—¿Qué estaba diciendo? Lo he olvidado. Este Caderousse borracho me ha hecho perder el hilo de la frase.
—Borracho, si queréis; tanto peor para los que temen al vino, pues es porque tienen malos pensamientos que temen que el licor extraiga de sus corazones; —y Caderousse empezó a cantar los dos últimos versos de una canción muy popular en la época:
«Todos los malvados son bebedores de agua; bien está probado por el diluvio».
—Usted dijo, señor, que le gustaría ayudarme, pero...—
—Sí; pero añadí que para serviros bastaría con que Dantès no se casara con la mujer que amáis; y el matrimonio puede estorbarse fácilmente, a mi parecer, sin necesidad de que Dantès muera.
—Solo la muerte puede separarlos —observó Fernand.
—Hablas como un fideo, amigo mío —dijo Caderousse—; y aquí está Danglars, que es un tipo despierto, listo y profundo, que te va a a demostrar que estás equivocado. Demuéstraselo, Danglars. Yo he respondido por ti.

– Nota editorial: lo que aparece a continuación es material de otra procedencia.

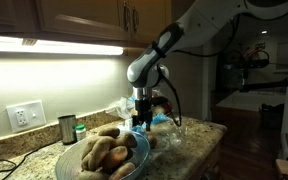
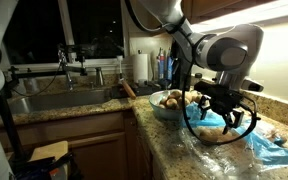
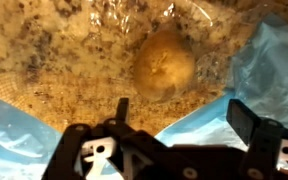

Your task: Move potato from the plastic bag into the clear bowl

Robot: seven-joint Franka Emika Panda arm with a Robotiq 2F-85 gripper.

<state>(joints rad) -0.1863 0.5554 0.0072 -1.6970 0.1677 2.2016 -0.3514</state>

Di que no hay necesidad de que Dantès muera; la verdad es que sería una pena que muriera. Dantès es un buen muchacho; a mí me cae bien Dantès. Dantès, a tu salud.
Fernand se levantó impaciente.
—Déjale hablar —dijo Danglars, deteniendo al joven—; por borracho que esté, no va muy desencaminado en lo que dice. La ausencia separa tanto como la muerte, y si las paredes de una prisión estuvieran entre Edmond y Mercédès, quedarían tan eficazmente separados como si él yaciera bajo una lápida.